La polarisation fait référence à une déformation de la structure des emplois en faveur à la fois des métiers hautement qualifiés (bien payés) et des métiers peu qualifiés (mal payés). Il en résulterait une érosion des métiers situés au milieu de la distribution des salaires, donnant crédit au thème de la « disparition de la classe moyenne ».
Les tâches routinières propres aux métiers du milieu de la distribution des salaires, la comptabilité, par exemple, pourraient être exécutées par des logiciels ou des robots pour un coût moins élevé.
En revanche, les tâches non routinières que l’on rencontre aussi bien dans le haut de la distribution des salaires (dans les métiers dits intellectuels, comme les ingénieurs) que dans le bas de la distribution (restauration ou services à la personne, par exemple) seraient moins susceptibles d’être effectuées par des automates.
Progrès technique biaisé
La polarisation des emplois est bien documentée pour quelques pays, en particulier les États-Unis. Cependant, en accord avec la thèse « du progrès technique biaisé », de nombreuses études ont établi que depuis plusieurs décennies, le progrès technique augmente de façon continue la demande de travail qualifié au détriment de celle du travail non qualifié.
Ce constat soulève au moins deux questions : la polarisation des emplois est-elle un phénomène universel et le progrès technique en est-il vraiment la cause principale ?
Salaire médian à la loupe

Une étude récente sur l’Europe répond plutôt par la négative à ces deux questions1. Cette étude analyse les changements de la structure des métiers entre 1992 et 2015 pour quatre pays européens ayant des institutions politiques et sociales sensiblement différentes : l’Allemagne, l’Espagne, la Suède et le Royaume-Uni.
Elle s’appuie sur des données d’enquêtes représentatives des habitants de ces pays, ce qui couvre plus de 200 millions de personnes, en incluant l’ensemble de la main-d’œuvre dans l’analyse, notamment les travailleurs agricoles, les travailleurs à temps partiel, les migrants, les travailleurs indépendants et les fonctionnaires.
Cette étude classe par quintiles de taille égale les professions au début de la période 1992-2015 selon leur revenu médian.

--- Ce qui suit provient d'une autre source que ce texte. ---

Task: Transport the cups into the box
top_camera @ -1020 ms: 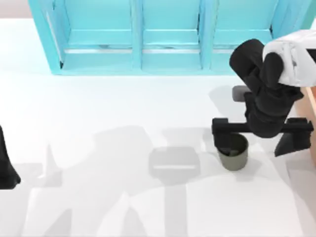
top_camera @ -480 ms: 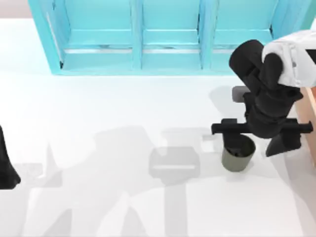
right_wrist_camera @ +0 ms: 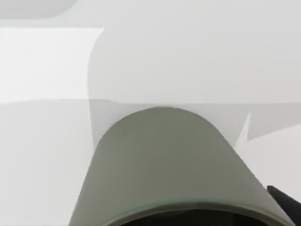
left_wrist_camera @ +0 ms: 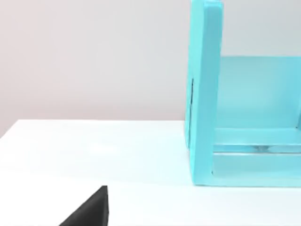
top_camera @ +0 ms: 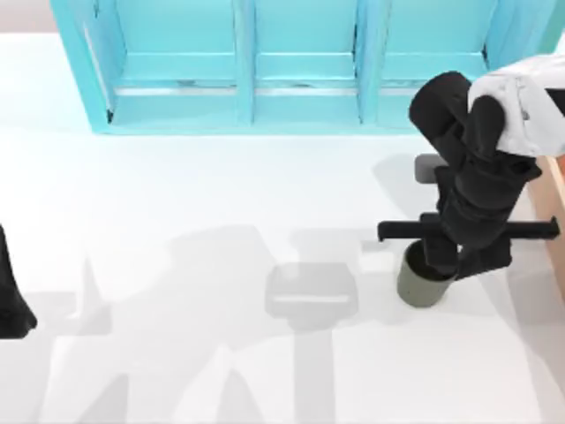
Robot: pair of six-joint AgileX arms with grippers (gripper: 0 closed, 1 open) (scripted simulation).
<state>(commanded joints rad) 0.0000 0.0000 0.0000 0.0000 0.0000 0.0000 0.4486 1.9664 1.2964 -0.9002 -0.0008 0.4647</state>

Le quintile n° 1 comprend ainsi les 20 % de travailleurs occupant les professions les mieux rémunérées en 1992 tandis que le quintile n°5 comprend les 20 % de travailleurs occupant les professions les moins rémunérées cette même année (graphique 1). Il apparaît que, dans les quatre pays étudiés, la croissance de l’emploi a été la plus forte dans les professions du quintile supérieur. La proportion de l’emploi dans ces professions haut de gamme a augmenté de neuf à 12 points de pourcentage.
Parallèlement, la part de l’emploi dans le quintile inférieur a diminué partout sauf au Royaume-Uni où il a augmenté de cinq points de pourcentage. Pour ce pays, une certaine (mais modeste) polarisation des emplois a donc vu le jour.
Le levier de la scolarité
La même analyse a été reproduite avec les professions classées selon la scolarité moyenne.
Cette fois, le Royaume-Uni ne fait plus exception. Dans les quatre pays européens examinés, la croissance de l’emploi a été la plus forte dans le quintile des professions ayant le plus haut niveau de scolarité et la part de l’emploi dans le quintile inférieur d’éducation a diminué partout.
Autrement dit, la structure des emplois est devenue de plus en plus qualifiée. La thèse du « progrès technique biaisé » se vérifie. Dans cette perspective, la polarisation des emplois selon les revenus constatée aux États-Unis, et dans une moindre mesure au Royaume-Uni, résulterait plus du mode de fixation des salaires que du progrès technique qui touche toutes les économies avancées de la même manière.
Aux États-Unis et au Royaume-Uni, le fonctionnement du marché du travail est flexible, les salaires minimums sont peu élevés et le pouvoir de négociation des travailleurs est faible. Autant de facteurs qui tendent à faire grossir le bas de la distribution des revenus.
Vraisemblablement, les opportunités d’emploi pour les personnes les moins qualifiées continueront à se raréfier dans le futur et celles pour les personnes moyennement et hautement qualifiées s’accroîtront.
Pour faire face à ce défi, les politiques publiques doivent développer la formation continue tout au long de la vie afin d’accroître en permanence les qualifications de la main-d’œuvre dans tous les métiers.